### WHAT YOU WILL DO
Copy every line of the records that includes the word "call".

Extracted data entries

* * * * *

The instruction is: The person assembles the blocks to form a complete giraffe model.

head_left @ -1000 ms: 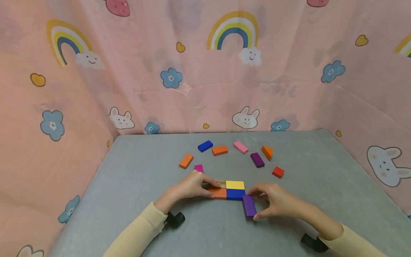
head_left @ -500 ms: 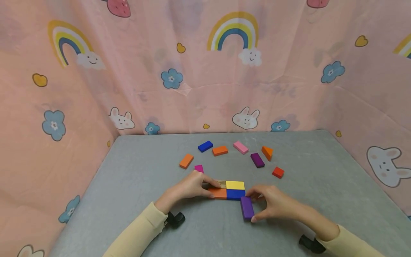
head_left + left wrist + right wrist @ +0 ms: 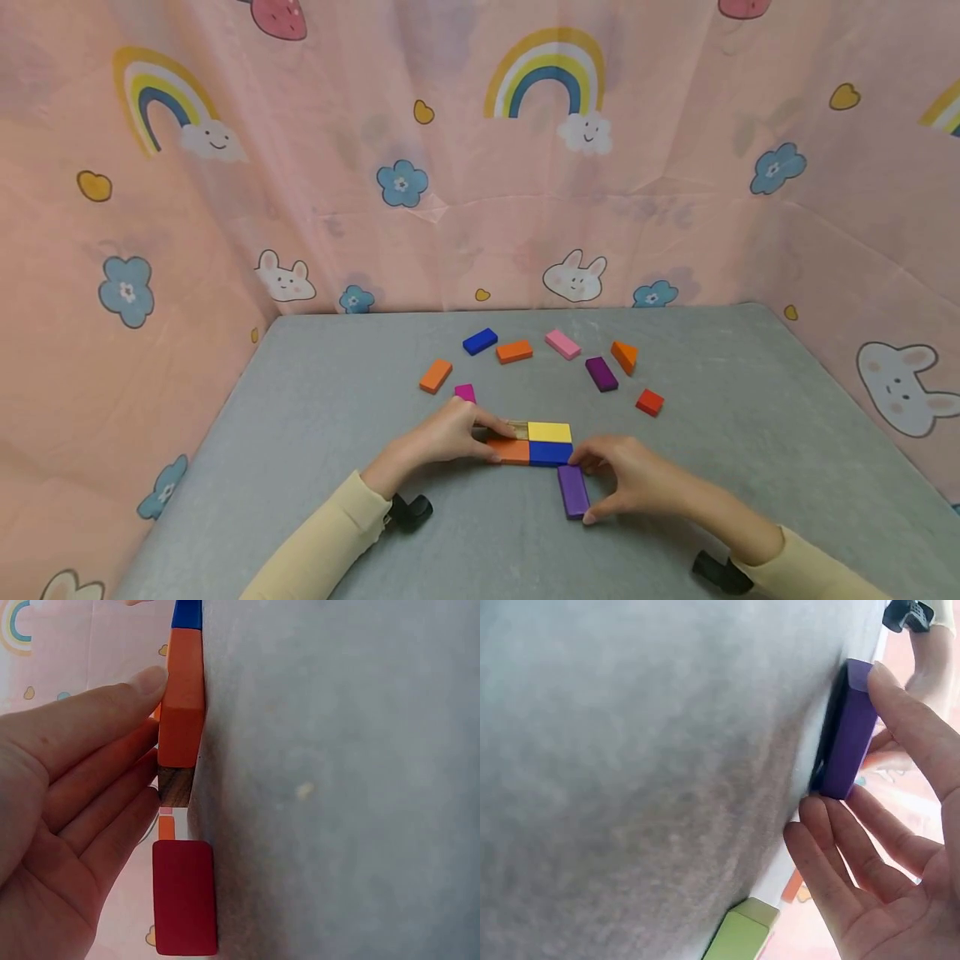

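Note:
My right hand (image 3: 633, 475) pinches a purple block (image 3: 573, 493) lengthwise between thumb and fingers, near the front-right corner of a flat group of blocks. In the right wrist view that purple block (image 3: 851, 731) is slightly tilted, with a dark gap beneath it. The group has a yellow block (image 3: 550, 432) behind a blue block (image 3: 551, 453), and a bare-wood block (image 3: 519, 429) behind an orange block (image 3: 512, 452). My left hand (image 3: 447, 432) holds the group's left end, thumb on the orange block's front side (image 3: 180, 735), fingers at the far side.
Behind lie a magenta block (image 3: 465, 393), orange blocks (image 3: 435, 377), a blue block (image 3: 480, 341), a pink block (image 3: 562, 343), a dark purple block (image 3: 602, 374), an orange triangle (image 3: 625, 357) and a red block (image 3: 649, 402). A green block (image 3: 742, 930) shows in the right wrist view.
My right hand has shifted the purple block a little left and toward the front edge of the table. The left hand and the grouped blocks have stayed in place.

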Available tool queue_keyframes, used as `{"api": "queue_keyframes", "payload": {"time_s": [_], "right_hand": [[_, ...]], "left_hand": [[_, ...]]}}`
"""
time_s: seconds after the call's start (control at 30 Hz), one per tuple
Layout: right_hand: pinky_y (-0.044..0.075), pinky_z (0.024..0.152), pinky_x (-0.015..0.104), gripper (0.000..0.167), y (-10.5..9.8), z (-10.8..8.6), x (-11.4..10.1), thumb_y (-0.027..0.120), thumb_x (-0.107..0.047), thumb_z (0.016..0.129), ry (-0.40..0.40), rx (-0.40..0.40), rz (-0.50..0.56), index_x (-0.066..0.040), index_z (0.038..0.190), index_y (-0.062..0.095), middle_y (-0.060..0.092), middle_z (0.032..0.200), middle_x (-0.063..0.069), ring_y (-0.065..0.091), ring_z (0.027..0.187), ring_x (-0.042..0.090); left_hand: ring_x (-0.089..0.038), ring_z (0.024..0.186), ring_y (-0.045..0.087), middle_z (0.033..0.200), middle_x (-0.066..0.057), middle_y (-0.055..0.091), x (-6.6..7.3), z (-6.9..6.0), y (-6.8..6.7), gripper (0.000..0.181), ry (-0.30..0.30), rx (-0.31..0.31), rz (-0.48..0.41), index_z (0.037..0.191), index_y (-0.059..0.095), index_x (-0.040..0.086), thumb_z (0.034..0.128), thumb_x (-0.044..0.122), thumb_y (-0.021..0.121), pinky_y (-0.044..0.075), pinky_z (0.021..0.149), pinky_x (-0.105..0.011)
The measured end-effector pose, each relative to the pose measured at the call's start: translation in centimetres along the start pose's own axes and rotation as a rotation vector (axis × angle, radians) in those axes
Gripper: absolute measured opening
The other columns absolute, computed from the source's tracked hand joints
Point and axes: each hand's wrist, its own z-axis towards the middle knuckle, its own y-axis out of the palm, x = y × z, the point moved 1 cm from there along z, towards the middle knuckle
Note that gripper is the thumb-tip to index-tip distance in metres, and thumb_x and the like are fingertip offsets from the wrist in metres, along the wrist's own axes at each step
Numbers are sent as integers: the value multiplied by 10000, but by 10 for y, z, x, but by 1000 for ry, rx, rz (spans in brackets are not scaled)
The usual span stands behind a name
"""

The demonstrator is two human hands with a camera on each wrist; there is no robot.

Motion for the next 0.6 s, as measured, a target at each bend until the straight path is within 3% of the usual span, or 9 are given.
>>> {"api": "queue_keyframes", "payload": {"time_s": [0.6], "right_hand": [[537, 818, 287, 622, -1, -8, 6, 817, -492, 653, -20, 5, 15, -133, 1113, 604, 628, 1069, -60, 604, 956, 88]], "left_hand": [[-24, 1122, 594, 1161, 73, 675, -1, 0, 1, 353, 7, -2, -2, 1133, 716, 227, 786, 233, 780, 483, 919, -196]]}}
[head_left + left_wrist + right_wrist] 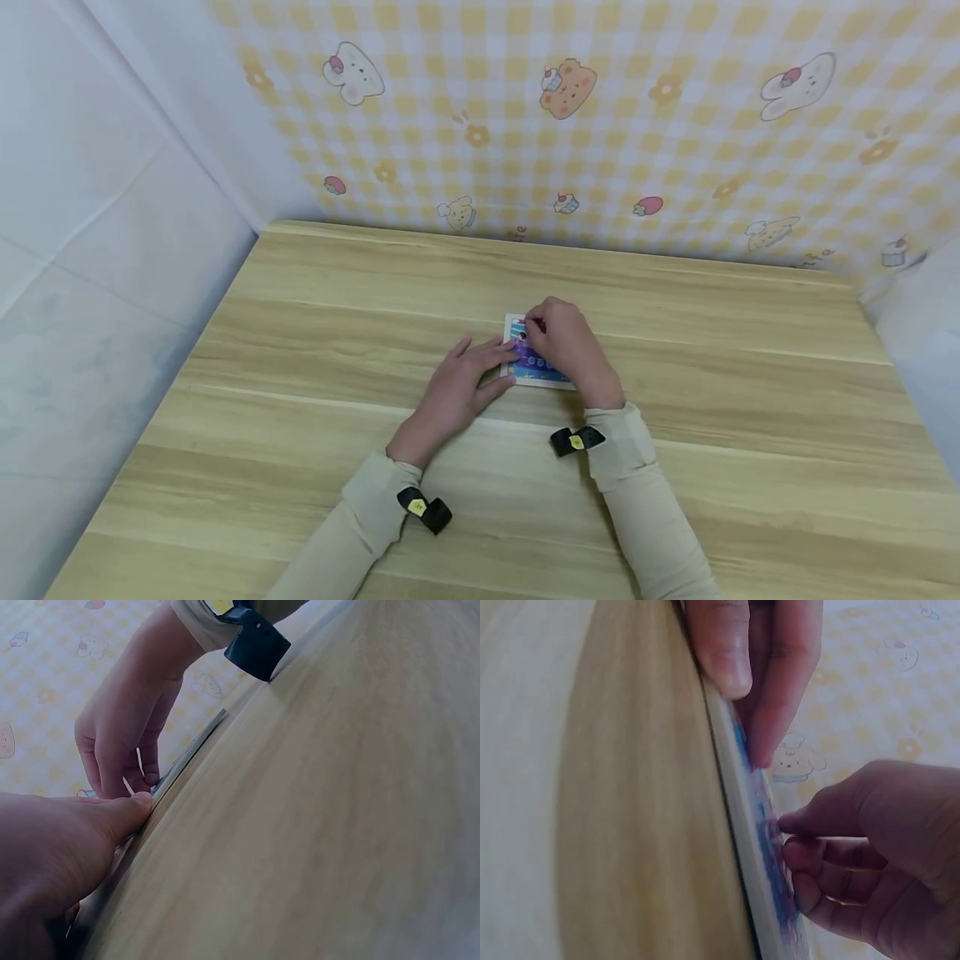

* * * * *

### OUTPUT OF THE EXERCISE
time_s: seconds after the call's start (control at 30 Hz), one per tuple
The measured end-effector pose, each relative to the pose measured at the call's start: translation in centimetres along the start pose's own axes and rotation as a rotation vector (axis × angle, radians) in those axes

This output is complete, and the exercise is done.